Two Rivers Water & Farming Company -- 2012 Annual Report and 10K
Under the 2005 Plan, we have the following stock options issued and outstanding:
Company Relationship | Options | Date of Grant | Vesting Date | Performance Requirement | Expiration Date | Exercise Price | Exercised to Date |
Former Director | 1,023,200 | Jul 2006 | Jul 2006 | Satisfied | Jul 2016 | $ 1.25 | - |
Employee | 20,000 | Apr 2011 | (1) | (2) | Apr 2021 | $ 3.00 | - |
Consultant | 600,000 | (3) | (3) | Satisfied | (3) | $ 1.25 | - |
| 1,643,200 | | | | | | |
Exercisable Dec 31, 2012 | 1,636,533 | | | | | | | |
| Notes: | | | | | | |
| (1) Vests 1/3 at the end of each 12 months from Date of Grant | |
| (2) Satisfactory employee performance during vesting period, 1/3 has vested | |
| (3) Various grant dates of during 2011 and 2012. When granted, the options immediately vested. Expiration is 5 years from the date of grant. | |
If all of the options were exercised, $2,089,000 would be collected by the Company and yield an average share price of $1.27.
During the year ended December 31, 2012, the Company issued 204,480 options under the 2005 Plan and pursuant to a prior written agreement with a financial consultant. The options have a strike of $1.25/share. Of the 204,480 options, 83,333 options were issued in conjunction with a successful debt placement; the fair value is being amortized over the three-year life of the associated debt, or $3,000 per quarter, which is recognized as interest expense. The remaining 121,147 options issued in 2012 were for current services; therefore the fair value of $44,000 was expensed to consulting expense.

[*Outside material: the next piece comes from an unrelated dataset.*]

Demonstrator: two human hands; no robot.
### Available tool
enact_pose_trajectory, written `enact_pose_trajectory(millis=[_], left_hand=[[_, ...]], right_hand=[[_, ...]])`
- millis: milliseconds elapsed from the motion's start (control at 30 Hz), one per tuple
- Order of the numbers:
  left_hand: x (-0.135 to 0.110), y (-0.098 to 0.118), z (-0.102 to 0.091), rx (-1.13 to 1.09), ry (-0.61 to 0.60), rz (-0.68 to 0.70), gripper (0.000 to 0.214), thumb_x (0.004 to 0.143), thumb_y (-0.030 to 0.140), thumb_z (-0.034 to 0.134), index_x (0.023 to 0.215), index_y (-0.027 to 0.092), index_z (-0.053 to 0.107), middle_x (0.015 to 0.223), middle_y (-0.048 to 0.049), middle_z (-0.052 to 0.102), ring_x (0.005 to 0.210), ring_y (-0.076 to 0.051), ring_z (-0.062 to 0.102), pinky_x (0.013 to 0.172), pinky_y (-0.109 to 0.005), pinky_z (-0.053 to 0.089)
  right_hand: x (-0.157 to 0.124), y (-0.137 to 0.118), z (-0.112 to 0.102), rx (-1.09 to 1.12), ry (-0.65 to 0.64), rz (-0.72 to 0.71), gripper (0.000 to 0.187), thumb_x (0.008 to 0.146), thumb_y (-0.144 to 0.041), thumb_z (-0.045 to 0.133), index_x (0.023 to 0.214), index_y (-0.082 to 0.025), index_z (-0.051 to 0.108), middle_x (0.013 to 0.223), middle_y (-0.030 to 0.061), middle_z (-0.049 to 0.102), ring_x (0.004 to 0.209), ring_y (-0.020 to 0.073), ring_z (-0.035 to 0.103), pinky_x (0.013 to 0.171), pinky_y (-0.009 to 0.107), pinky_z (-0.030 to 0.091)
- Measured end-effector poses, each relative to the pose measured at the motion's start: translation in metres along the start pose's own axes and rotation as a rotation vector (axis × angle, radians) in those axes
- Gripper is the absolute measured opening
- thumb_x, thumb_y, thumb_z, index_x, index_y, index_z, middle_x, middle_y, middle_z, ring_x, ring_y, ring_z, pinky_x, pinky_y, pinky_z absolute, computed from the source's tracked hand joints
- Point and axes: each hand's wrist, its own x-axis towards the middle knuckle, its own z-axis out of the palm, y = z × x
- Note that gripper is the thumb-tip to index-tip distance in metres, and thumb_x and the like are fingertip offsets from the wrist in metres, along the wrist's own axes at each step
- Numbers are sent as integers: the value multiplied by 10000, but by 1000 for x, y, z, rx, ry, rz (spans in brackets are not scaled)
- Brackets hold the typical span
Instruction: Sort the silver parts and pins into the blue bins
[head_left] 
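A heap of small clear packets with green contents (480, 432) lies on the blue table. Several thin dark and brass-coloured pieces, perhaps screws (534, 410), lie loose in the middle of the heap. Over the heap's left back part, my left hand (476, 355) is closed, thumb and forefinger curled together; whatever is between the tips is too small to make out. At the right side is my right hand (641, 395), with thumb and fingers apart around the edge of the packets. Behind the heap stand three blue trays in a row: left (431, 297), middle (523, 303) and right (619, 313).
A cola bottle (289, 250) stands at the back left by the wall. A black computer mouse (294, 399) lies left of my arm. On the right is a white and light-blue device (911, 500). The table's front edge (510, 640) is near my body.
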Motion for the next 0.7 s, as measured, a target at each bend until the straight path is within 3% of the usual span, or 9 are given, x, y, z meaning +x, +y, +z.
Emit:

A summary of the Two Rivers 2005 Option Plan (“2005 Plan”) is as follows:
| Shares | Weighted Average Exercise Price |
Outstanding, January 1, 2011 | 1,745,562 | $1.37 |
Granted | 434,666 | 1.44 |
Cancelled | - | - |
Expired | - | - |
Exercised | 452,362 | 1.25 |
Outstanding, December 31, 2011 | 1,727,866 | 1.34 |
Granted | 204,480 | 1.25 |
Cancelled | 250,000 | 2.00 |
Expired | 39,146 | - |
Exercised | - | - |
Outstanding, December 31, 2012 | 1,643,200 | $1.27 |
Options Exercisable , December 31, 2012 | 1,636,533 | $1.26 |
Two Rivers Water & Farming Company -- 2012 Annual Report and 10K
Option Valuation Process
The fair value of each option award is estimated on the date of grant. To calculate the fair value of options, the Company uses the Black-Scholes model employing the following variables:
| 2012 | 2011 |
Expected stock price volatility | 78% | 122% |
Risk-free interest rate | 2.64% | 2.64% |
Expected option life (years) | 2.2 | 3.2 to 5.2 |
Expected annual dividend yield | 0% | 0% |
The Company arrived at the foregoing estimate of volatility of the Company’s common stock based on observation of pricing volatility of the publicly-traded stocks of other entities in a similar line of business for a period commensurate with the contractual term of the underlying options and used weekly intervals for price observations. The Company will continue to consider the volatilities of those other stocks unless circumstances change such that the identified entities are no longer similar to the Company or until there is sufficient information available to substitute the Company’s own stock price volatility. The risk-free rate for periods within the expected term of the options is based on the U.S. Treasury yield curve in effect at the time of grant. The Company believes these estimates and assumptions are reasonable. However, these estimates and assumptions may change in the future based on actual experience as well as market conditions.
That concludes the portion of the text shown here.